• [TASK INSTRUCTIONS]: Please return the full listing exactly as written, with the images removed.

• [DATASET EXCERPT]:
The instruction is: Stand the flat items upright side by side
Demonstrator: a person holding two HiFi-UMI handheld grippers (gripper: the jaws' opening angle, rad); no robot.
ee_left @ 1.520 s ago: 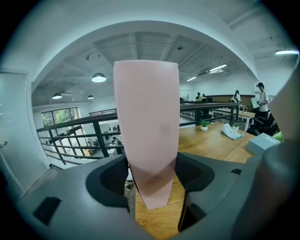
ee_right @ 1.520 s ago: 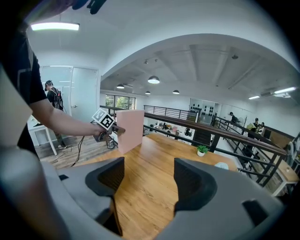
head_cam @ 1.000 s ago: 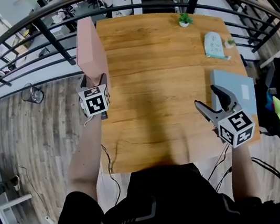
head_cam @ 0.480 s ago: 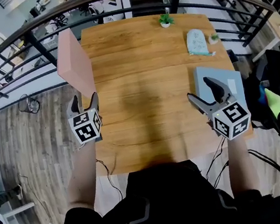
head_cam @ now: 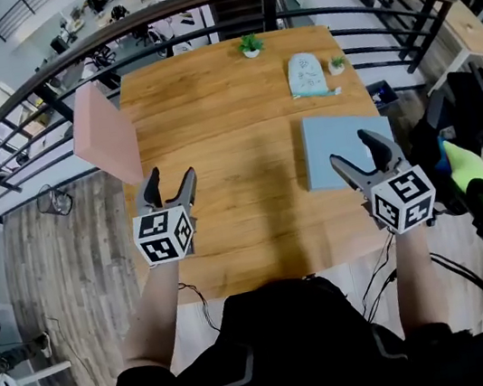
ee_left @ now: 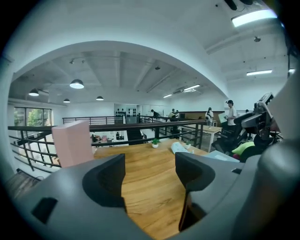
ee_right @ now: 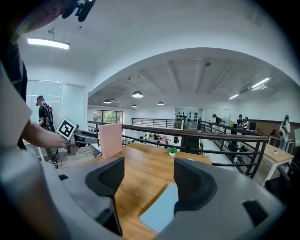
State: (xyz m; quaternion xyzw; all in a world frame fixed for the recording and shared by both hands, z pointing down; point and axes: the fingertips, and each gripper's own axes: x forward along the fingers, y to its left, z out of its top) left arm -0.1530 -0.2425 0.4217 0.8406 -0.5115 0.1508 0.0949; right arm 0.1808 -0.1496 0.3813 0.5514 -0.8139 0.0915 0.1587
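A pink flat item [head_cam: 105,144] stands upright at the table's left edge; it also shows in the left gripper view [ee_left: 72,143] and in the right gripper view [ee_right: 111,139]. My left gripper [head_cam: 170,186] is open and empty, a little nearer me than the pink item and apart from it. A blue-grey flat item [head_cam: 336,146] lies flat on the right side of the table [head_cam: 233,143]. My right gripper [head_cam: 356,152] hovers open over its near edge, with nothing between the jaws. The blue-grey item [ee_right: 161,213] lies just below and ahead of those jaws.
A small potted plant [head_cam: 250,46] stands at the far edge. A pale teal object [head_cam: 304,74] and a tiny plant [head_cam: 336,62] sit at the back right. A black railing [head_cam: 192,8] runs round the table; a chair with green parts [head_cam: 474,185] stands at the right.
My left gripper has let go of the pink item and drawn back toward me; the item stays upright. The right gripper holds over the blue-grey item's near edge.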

• [ANSWER FOR THIS EXERCISE]:
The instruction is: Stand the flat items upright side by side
Demonstrator: a person holding two HiFi-UMI handheld grippers (gripper: the jaws' opening angle, rad); no robot.
ee_left @ 1.520 s ago: 
ee_right @ 1.520 s ago: 
head_cam @ 1.000 s ago: 
head_cam @ 0.480 s ago: 
head_cam @ now: 
ee_left @ now: 
ee_right @ now: 
State: (xyz m; quaternion xyzw; all in a world frame fixed for the recording and shared by both hands, z pointing down; point and axes: the fingertips, and each gripper's own axes: x forward along the fingers, y to its left, z out of its top) left arm -0.1530 -0.2425 0.4217 0.8406 -0.5115 0.1508 0.0949; right arm 0.1808 -0.1496 0.3813 0.5514 -0.8139 0.0915 0.1587
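A pink flat item [head_cam: 105,144] stands upright at the table's left edge; it also shows in the left gripper view [ee_left: 72,143] and in the right gripper view [ee_right: 111,139]. My left gripper [head_cam: 170,186] is open and empty, a little nearer me than the pink item and apart from it. A blue-grey flat item [head_cam: 336,146] lies flat on the right side of the table [head_cam: 233,143]. My right gripper [head_cam: 356,152] hovers open over its near edge, with nothing between the jaws. The blue-grey item [ee_right: 161,213] lies just below and ahead of those jaws.
A small potted plant [head_cam: 250,46] stands at the far edge. A pale teal object [head_cam: 304,74] and a tiny plant [head_cam: 336,62] sit at the back right. A black railing [head_cam: 192,8] runs round the table; a chair with green parts [head_cam: 474,185] stands at the right.
My left gripper has let go of the pink item and drawn back toward me; the item stays upright. The right gripper holds over the blue-grey item's near edge.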

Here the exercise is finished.